N°501:Intégration régionale Pourquoi les états généraux ont été annulés
Le ministère d’Etat, ministère de l’Intégration africaine a tenu hier vendredi, une conférence de presse à l’hôtel Ivoire. Il s’agissait pour le directeur de cabinet et le directeur général de la politique nationale d’intégration d’annoncer à la presse, le report des états généraux sur l’intégration nationale, prévus du 9 au 15 mai prochain.
Les états généraux de l’intégration régionale, selon Frédéric Tongo, directeur de cabinet au ministère, devaient répondre au désenchantement vis-à-vis du processus d’intégration ouest africaine. La dimension régionale avérée de la crise sociopolitique qu’a connue le pays, l’aversion manifestée par les populations et la difficulté par les autorités de prendre des initiatives en la matière, traduisent pour le conférencier, le désenchantement.

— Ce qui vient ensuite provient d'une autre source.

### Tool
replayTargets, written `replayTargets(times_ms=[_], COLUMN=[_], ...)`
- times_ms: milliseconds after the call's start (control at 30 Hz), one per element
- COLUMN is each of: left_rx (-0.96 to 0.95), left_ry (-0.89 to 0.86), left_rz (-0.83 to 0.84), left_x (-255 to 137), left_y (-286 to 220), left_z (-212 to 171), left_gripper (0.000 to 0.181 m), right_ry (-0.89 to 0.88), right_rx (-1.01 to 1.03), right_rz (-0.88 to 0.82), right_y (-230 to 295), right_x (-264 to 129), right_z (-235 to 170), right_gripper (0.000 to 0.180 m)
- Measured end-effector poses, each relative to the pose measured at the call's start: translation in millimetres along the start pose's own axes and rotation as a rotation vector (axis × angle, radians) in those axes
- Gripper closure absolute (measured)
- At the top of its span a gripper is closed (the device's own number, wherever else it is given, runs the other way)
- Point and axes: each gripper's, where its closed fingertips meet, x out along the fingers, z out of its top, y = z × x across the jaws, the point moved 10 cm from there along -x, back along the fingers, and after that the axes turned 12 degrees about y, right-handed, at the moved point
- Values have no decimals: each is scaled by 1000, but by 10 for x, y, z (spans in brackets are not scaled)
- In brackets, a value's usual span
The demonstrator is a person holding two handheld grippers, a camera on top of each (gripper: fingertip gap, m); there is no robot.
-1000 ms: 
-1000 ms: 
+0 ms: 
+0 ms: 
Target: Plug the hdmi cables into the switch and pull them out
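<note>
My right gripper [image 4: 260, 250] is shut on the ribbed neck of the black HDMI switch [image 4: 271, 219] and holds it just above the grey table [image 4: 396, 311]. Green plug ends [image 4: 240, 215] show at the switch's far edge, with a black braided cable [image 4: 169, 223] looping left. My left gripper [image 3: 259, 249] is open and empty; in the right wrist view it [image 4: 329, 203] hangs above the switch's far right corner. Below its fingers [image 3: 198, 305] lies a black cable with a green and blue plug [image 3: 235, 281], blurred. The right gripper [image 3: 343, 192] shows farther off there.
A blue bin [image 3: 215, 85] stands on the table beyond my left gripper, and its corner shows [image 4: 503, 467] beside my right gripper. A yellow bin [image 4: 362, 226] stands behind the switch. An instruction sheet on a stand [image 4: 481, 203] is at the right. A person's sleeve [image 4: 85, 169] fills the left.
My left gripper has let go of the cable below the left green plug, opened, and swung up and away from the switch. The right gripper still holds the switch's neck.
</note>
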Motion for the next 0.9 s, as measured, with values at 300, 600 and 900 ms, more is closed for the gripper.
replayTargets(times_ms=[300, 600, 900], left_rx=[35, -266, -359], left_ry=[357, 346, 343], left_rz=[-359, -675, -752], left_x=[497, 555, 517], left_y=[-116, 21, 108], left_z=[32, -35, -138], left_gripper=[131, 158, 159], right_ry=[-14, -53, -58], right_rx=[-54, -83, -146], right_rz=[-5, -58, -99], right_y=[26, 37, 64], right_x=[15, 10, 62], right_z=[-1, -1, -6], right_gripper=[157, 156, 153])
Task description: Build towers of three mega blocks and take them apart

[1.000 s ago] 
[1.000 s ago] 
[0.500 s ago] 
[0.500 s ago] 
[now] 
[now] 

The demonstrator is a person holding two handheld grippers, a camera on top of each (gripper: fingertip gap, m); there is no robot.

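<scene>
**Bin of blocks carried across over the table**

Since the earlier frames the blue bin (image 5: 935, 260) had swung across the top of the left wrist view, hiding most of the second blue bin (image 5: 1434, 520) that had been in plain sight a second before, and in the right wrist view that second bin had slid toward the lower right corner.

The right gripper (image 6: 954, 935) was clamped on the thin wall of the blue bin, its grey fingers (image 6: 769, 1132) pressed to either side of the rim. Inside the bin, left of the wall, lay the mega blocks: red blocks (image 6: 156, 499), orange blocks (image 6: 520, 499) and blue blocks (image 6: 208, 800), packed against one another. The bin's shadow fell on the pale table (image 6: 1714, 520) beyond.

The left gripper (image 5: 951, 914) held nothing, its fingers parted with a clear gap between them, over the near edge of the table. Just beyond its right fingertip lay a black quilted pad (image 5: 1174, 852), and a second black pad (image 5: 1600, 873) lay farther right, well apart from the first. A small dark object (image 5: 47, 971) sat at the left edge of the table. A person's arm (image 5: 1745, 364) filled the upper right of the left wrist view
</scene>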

Pourtant , a-t-il poursuivi, ‘’la Côte d’Ivoire doit continuer de tenir son rang et ses engagements envers la communauté ouest africaine’’. C’est pour répondre aux questions soulevées par ce processus et lui insuffler une dynamique nouvelle que le Théodore Mel a décidé de réunir les composantes de la société ivoirienne en états généraux, du 9 au 15 mai 2005. Des dizaines de lettres d’invitation ont donc été adressées à toutes les institutions et organisations représentatives des corps sociaux. Mais, à quelques jours, voire quelques heures de l’ouverture de la cérémonie, seules 25% de réponses sont parvenues au ministère. Tandis que d’autres organisations appellent pour en savoir un peu plus, avant d’envoyer des délégués. Ainsi pour M. Tongo, le quorum n’est pas atteint. C’est pourquoi le ministère a décidé de donner un peu plus de temps aux organisateurs pour désigner leurs délégués et, par conséquent, de reporter les états généraux à une date ultérieure.
Le second conférencier Raymond Sibailly , directeur général de la politique nationale d’intégration et président du comité scientifique, a lui, débattu des raisons fondamentales de la tenue. Il en attend deux résultats de ces états généraux : le texte du projet de politique nationale d’une part et le texte du projet de la charte ivoirienne des droits et devoirs fondamentaux en matière d’intégration régionale, d’autre part. Ces textes devront résoudre un ensemble de problèmes communautaires : libre circulation, droit d’établissement, trafic de la nationalité, monopoles commerciaux. Une fois la charte adoptée par les états généraux, il sera soumis à la ratification et comme pour la charte des droits fondamentaux de l’Union européenne, il faudra, a précisé M. Sibally, en étudier les modalités d’inclusion dans la constitution.